#### [Instructions for the task]
Your job is to return the whole listing unchanged while skipping its images.

#### [Data shown]

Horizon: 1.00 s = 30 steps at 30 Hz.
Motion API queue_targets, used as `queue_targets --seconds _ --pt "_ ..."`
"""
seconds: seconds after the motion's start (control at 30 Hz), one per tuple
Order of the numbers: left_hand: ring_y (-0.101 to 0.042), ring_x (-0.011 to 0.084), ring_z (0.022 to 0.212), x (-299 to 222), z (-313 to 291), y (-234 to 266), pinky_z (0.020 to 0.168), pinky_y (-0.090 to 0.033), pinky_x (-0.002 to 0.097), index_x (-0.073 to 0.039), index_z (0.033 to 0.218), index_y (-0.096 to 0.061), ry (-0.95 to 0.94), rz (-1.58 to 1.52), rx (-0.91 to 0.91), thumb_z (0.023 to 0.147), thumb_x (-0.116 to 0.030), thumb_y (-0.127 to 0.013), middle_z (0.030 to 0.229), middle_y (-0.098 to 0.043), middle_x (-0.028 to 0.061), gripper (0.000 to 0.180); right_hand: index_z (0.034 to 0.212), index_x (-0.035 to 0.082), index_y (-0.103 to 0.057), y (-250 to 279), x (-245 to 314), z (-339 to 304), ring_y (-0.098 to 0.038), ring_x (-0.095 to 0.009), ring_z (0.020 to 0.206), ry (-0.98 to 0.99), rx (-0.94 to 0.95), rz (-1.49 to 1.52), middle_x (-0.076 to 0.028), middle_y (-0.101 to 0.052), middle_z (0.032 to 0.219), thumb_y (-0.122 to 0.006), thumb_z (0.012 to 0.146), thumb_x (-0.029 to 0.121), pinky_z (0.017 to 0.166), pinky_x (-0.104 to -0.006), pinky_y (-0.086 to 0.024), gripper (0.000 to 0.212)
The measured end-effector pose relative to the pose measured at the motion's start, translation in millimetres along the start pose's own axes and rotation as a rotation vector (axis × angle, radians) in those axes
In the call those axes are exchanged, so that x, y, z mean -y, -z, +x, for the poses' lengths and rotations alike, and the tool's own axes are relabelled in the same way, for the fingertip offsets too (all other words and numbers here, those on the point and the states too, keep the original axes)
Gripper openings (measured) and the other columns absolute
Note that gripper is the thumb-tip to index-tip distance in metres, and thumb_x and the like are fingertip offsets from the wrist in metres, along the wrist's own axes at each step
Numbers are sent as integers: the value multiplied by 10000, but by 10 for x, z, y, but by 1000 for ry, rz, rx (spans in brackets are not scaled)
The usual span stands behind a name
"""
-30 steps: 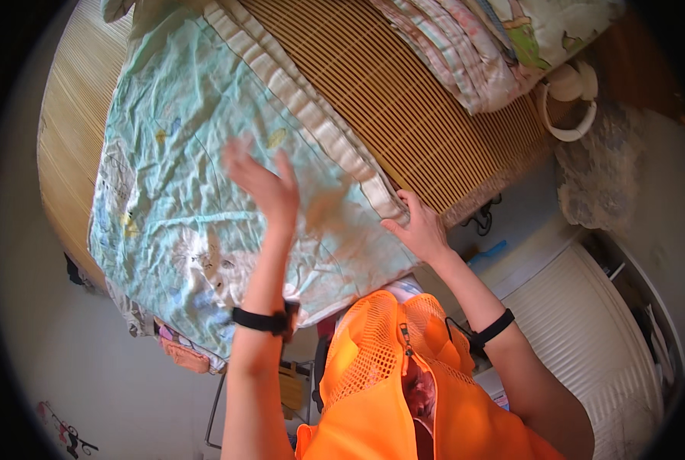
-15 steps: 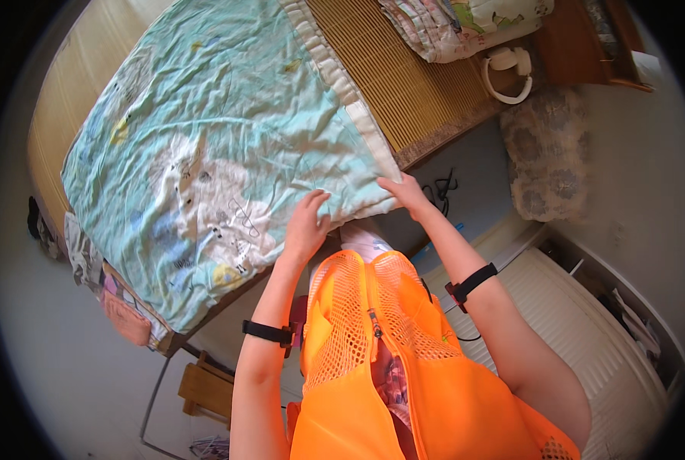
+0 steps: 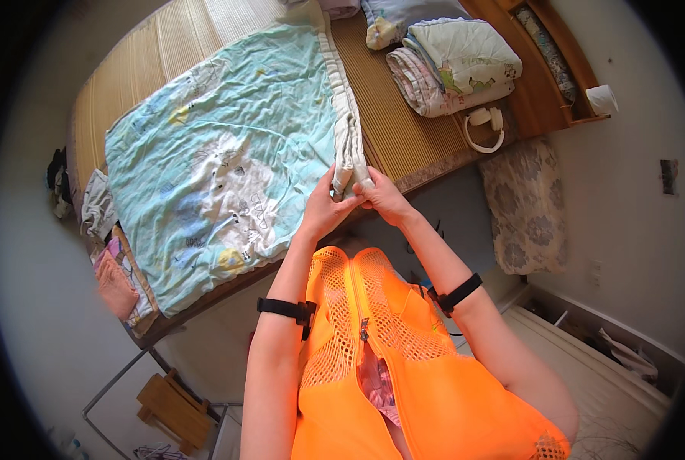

#### [Task output]
Horizon: 1.00 s = 30 steps at 30 Hz.
Motion API queue_targets, used as `queue_targets --seconds _ --pt "_ ..."`
"""
seconds: seconds after the motion's start (control at 30 Hz), one per tuple
Order of the numbers: left_hand: ring_y (-0.101 to 0.042), ring_x (-0.011 to 0.084), ring_z (0.022 to 0.212), x (-299 to 222), z (-313 to 291), y (-234 to 266), pinky_z (0.020 to 0.168), pinky_y (-0.090 to 0.033), pinky_x (-0.002 to 0.097), index_x (-0.073 to 0.039), index_z (0.033 to 0.218), index_y (-0.096 to 0.061), ry (-0.95 to 0.94), rz (-1.58 to 1.52), rx (-0.91 to 0.91), thumb_z (0.023 to 0.147), thumb_x (-0.116 to 0.030), thumb_y (-0.127 to 0.013), middle_z (0.030 to 0.229), middle_y (-0.098 to 0.043), middle_x (-0.028 to 0.061), gripper (0.000 to 0.180); right_hand: index_z (0.034 to 0.212), index_x (-0.035 to 0.082), index_y (-0.103 to 0.057), y (-250 to 279), x (-245 to 314), z (-339 to 304), ring_y (-0.098 to 0.038), ring_x (-0.095 to 0.009), ring_z (0.020 to 0.206), ry (-0.98 to 0.99), rx (-0.94 to 0.95), rz (-1.49 to 1.52), middle_x (-0.076 to 0.028), middle_y (-0.101 to 0.052), middle_z (0.032 to 0.219), thumb_y (-0.122 to 0.006), thumb_z (0.012 to 0.146), thumb_x (-0.029 to 0.121), pinky_z (0.017 to 0.166), pinky_x (-0.104 to -0.006), pinky_y (-0.086 to 0.024), gripper (0.000 to 0.212)
The measured end-effector pose relative to the pose measured at the motion's start, translation in millimetres along the start pose's own axes and rotation as a rotation vector (axis × angle, radians) in those axes
In the call those axes are exchanged, so that x, y, z mean -y, -z, +x, for the poses' lengths and rotations alike, and the tool's own axes are relabelled in the same way, for the fingertip offsets too (all other words and numbers here, those on the point and the states too, keep the original axes)
Gripper openings (measured) and the other columns absolute
Note that gripper is the thumb-tip to index-tip distance in metres, and thumb_x and the like are fingertip offsets from the wrist in metres, along the wrist's own axes at each step
Numbers are sent as integers: the value multiplied by 10000, but by 10 for x, z, y, but by 1000 for ry, rz, rx (spans in brackets are not scaled)
The usual span stands behind a name
"""
-30 steps: 
-15 steps: 
+0 steps: 

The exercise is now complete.